** Opening MATERIAL PROVIDED block **

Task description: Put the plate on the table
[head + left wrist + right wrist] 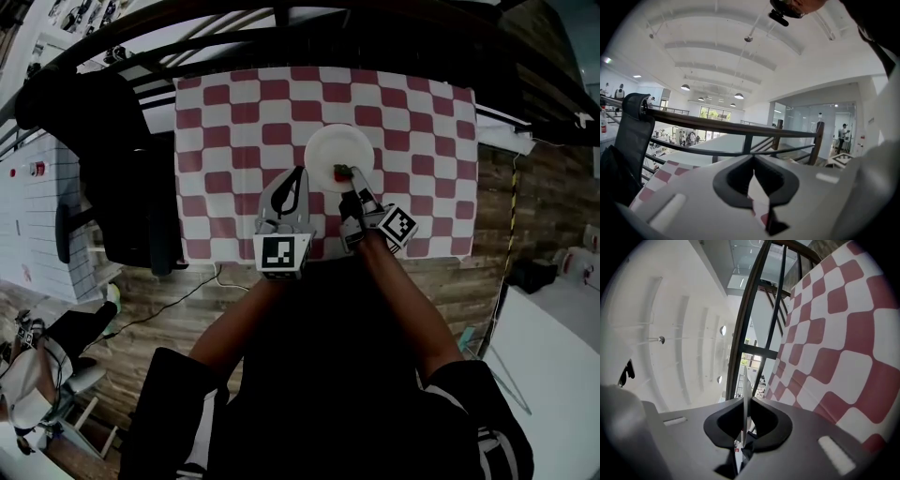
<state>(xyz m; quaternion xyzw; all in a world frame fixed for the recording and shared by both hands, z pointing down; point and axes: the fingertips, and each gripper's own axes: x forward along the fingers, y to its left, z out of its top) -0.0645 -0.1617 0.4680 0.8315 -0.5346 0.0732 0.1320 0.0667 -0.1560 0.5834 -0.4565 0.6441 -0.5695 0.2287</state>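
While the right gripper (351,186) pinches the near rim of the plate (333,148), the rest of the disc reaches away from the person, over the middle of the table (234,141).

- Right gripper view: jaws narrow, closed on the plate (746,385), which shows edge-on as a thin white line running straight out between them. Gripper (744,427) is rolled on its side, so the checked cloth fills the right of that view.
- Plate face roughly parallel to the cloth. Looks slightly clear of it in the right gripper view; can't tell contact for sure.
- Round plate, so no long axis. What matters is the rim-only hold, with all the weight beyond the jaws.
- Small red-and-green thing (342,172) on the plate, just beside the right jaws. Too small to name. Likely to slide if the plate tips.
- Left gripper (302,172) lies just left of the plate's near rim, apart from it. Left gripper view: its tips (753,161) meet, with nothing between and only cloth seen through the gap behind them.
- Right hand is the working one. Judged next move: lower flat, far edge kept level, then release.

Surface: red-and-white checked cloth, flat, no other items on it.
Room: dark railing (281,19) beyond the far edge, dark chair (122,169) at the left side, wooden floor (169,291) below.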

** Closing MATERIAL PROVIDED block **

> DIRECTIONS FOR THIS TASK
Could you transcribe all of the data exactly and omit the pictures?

> EXERCISE SOLUTION
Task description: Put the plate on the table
[head + left wrist + right wrist] 
<state>(xyz m; quaternion xyzw; all in a world frame fixed for the recording and shared by both hands, z pointing down; point and axes: the fingertips, and each gripper's own axes: x forward along the fingers, y to its left, z out of its top) -0.0645 -0.1617 0.4680 0.8315 -0.5346 0.0732 0.1320 0.0667 -0.1560 0.5834 -0.4565 0.6441 -0.5695 0.2287</state>
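While the right gripper (351,186) pinches the near rim of the plate (333,148), the rest of the disc reaches away from the person, over the middle of the table (234,141).

- Right gripper view: jaws narrow, closed on the plate (746,385), which shows edge-on as a thin white line running straight out between them. Gripper (744,427) is rolled on its side, so the checked cloth fills the right of that view.
- Plate face roughly parallel to the cloth. Looks slightly clear of it in the right gripper view; can't tell contact for sure.
- Round plate, so no long axis. What matters is the rim-only hold, with all the weight beyond the jaws.
- Small red-and-green thing (342,172) on the plate, just beside the right jaws. Too small to name. Likely to slide if the plate tips.
- Left gripper (302,172) lies just left of the plate's near rim, apart from it. Left gripper view: its tips (753,161) meet, with nothing between and only cloth seen through the gap behind them.
- Right hand is the working one. Judged next move: lower flat, far edge kept level, then release.

Surface: red-and-white checked cloth, flat, no other items on it.
Room: dark railing (281,19) beyond the far edge, dark chair (122,169) at the left side, wooden floor (169,291) below.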

Nothing else belongs in this output.